Birlikte yaşamanın, farklı etnik katmanların kültür alışverişinin-etkileşimin etkili olduğu bir yerdir. Kültürel etkileşim ise yeniyi aramayı, yenilikçiliği tetiklemiştir.
Agora İzmir’in ticaretinde bugün de merkez konumundadır.
Anadolu’nun işgali öncesinde İzmir, pazarlarında ve sokaklarında farklı kültürlerin seslerinin yayıldığı, bir ticaret köprüsüydü.

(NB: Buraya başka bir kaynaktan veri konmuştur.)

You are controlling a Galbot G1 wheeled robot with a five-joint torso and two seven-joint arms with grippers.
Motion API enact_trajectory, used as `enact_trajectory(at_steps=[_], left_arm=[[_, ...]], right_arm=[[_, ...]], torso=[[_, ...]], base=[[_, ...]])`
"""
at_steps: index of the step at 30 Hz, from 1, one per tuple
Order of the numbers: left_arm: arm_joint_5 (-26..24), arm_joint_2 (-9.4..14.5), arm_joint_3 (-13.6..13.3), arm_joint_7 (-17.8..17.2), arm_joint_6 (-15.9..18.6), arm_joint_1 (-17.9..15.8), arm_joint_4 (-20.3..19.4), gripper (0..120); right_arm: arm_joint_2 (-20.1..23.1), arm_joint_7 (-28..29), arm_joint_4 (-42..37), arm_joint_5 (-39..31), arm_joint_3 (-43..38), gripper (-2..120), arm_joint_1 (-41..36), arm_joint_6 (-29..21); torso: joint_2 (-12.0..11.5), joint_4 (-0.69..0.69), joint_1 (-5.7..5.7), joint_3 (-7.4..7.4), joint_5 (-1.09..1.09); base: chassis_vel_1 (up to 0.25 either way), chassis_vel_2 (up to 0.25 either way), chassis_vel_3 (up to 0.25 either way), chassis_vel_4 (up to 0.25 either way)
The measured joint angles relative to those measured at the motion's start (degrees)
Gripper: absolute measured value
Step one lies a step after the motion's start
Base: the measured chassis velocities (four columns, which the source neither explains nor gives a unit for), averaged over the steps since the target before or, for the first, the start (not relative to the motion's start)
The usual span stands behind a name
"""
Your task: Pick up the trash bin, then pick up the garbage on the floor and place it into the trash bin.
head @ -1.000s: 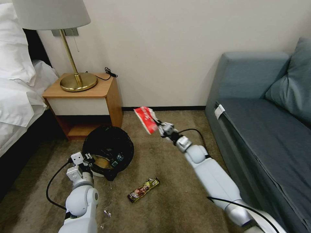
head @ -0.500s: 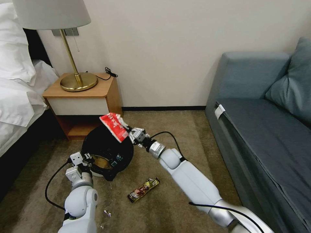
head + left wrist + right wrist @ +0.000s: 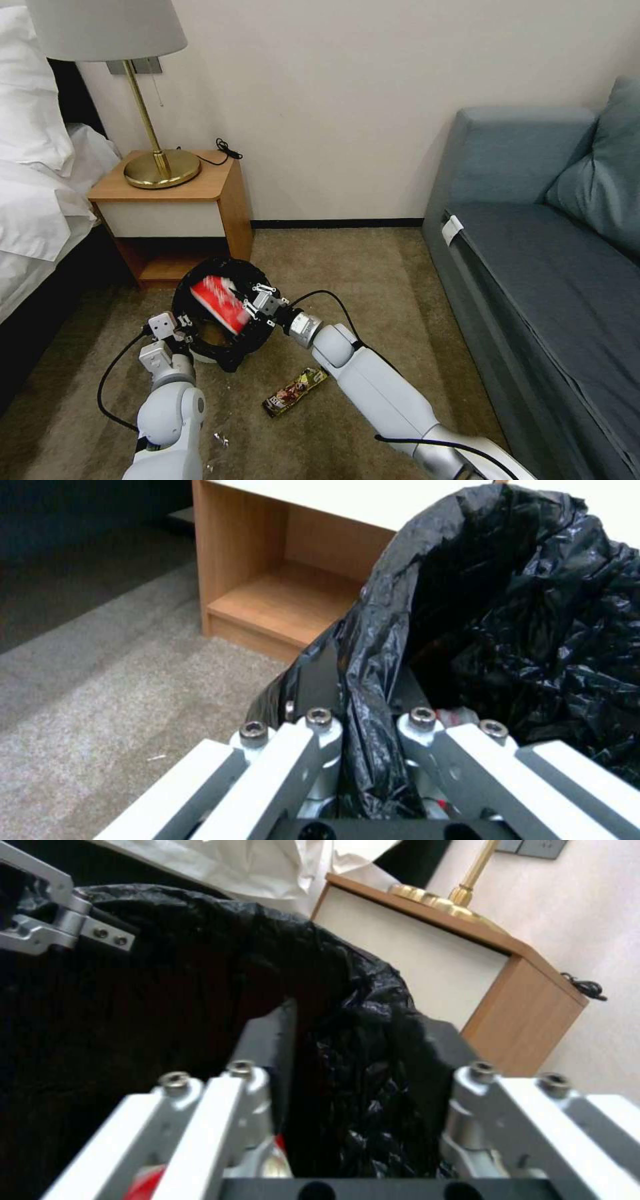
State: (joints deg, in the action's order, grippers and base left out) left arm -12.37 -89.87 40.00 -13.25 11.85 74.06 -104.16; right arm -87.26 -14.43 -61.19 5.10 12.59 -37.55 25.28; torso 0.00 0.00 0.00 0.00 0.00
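Note:
The trash bin [image 3: 261, 333], white with a black bag over its rim, is tilted just off the carpet. My left gripper [image 3: 180, 328] is shut on its near rim, and the bag [image 3: 373, 680] is pinched between its fingers [image 3: 313, 745]. My right gripper [image 3: 253, 305] hangs over the bin's mouth with its fingers [image 3: 273, 1040] spread open. The red-and-white packet [image 3: 219, 303], one piece of the garbage, lies blurred inside the mouth just past those fingertips. A dark snack wrapper [image 3: 295, 391] rests on the carpet to the right of the bin.
A wooden nightstand [image 3: 173, 193] with a brass lamp [image 3: 160, 167] stands behind the bin. The bed [image 3: 33, 193] is at the left, a blue-grey sofa [image 3: 533, 253] at the right. Small scraps [image 3: 220, 440] lie by my left arm. Open carpet [image 3: 360, 280] lies between bin and sofa.
My right gripper swung left and down with the red packet, from beside the bin to over its mouth, and has opened; the packet now sits in the mouth. The left gripper kept its hold.

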Motion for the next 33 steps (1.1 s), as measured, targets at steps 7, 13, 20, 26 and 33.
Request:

Osmanlı pazarlarından yapılan ihracatın üçte birinin geçtiği büyük bir ticaret merkeziydi.
İktisat Kongresi’nin yapılacağı kent olarak seçilmesi tesadüf değildir.
Bugün İkinci yüzyılın iktisat kongresini burada yaparken hepimiz, Agora’dan ikinci yüzyıla bir gelecek tasarımının arayışını seslendiriyoruz.
Çok kültürlülük, kapsayıcılığı ve fırsat eşitliğini içeren bir nitelik taşır. Agora’da bunun özü vardır.
Bugün burada, Cumhuriyetin ikinci yüzyılında, ekonomide yeni bir yol haritası olabilecek modelin niteliklerini saydım.
Türkiye, bu yolda, dinamik bir rota değişikliği de yapabilecek heyecan içindedir.
Eminim ki Türkiye, büyük kırılmalara tanık olduğu ilk yüzyıldan, umut ve coşkuyla ve de kaybettiği neşesini kazanarak yeni bir ikinci yüzyıla girecek.
İkinci yüzyıla girerken, ben de umutlu ve heyecanlı olmayı seçiyorum.
Tıpkı 1923’te, bir işgalden ve savaştan başarıyla çıkan, yokluk içinde bir ülke kuran kurucu kadroların yaptığı gibi…
Hepinizi saygıyla selamlıyorum, teşekkürler.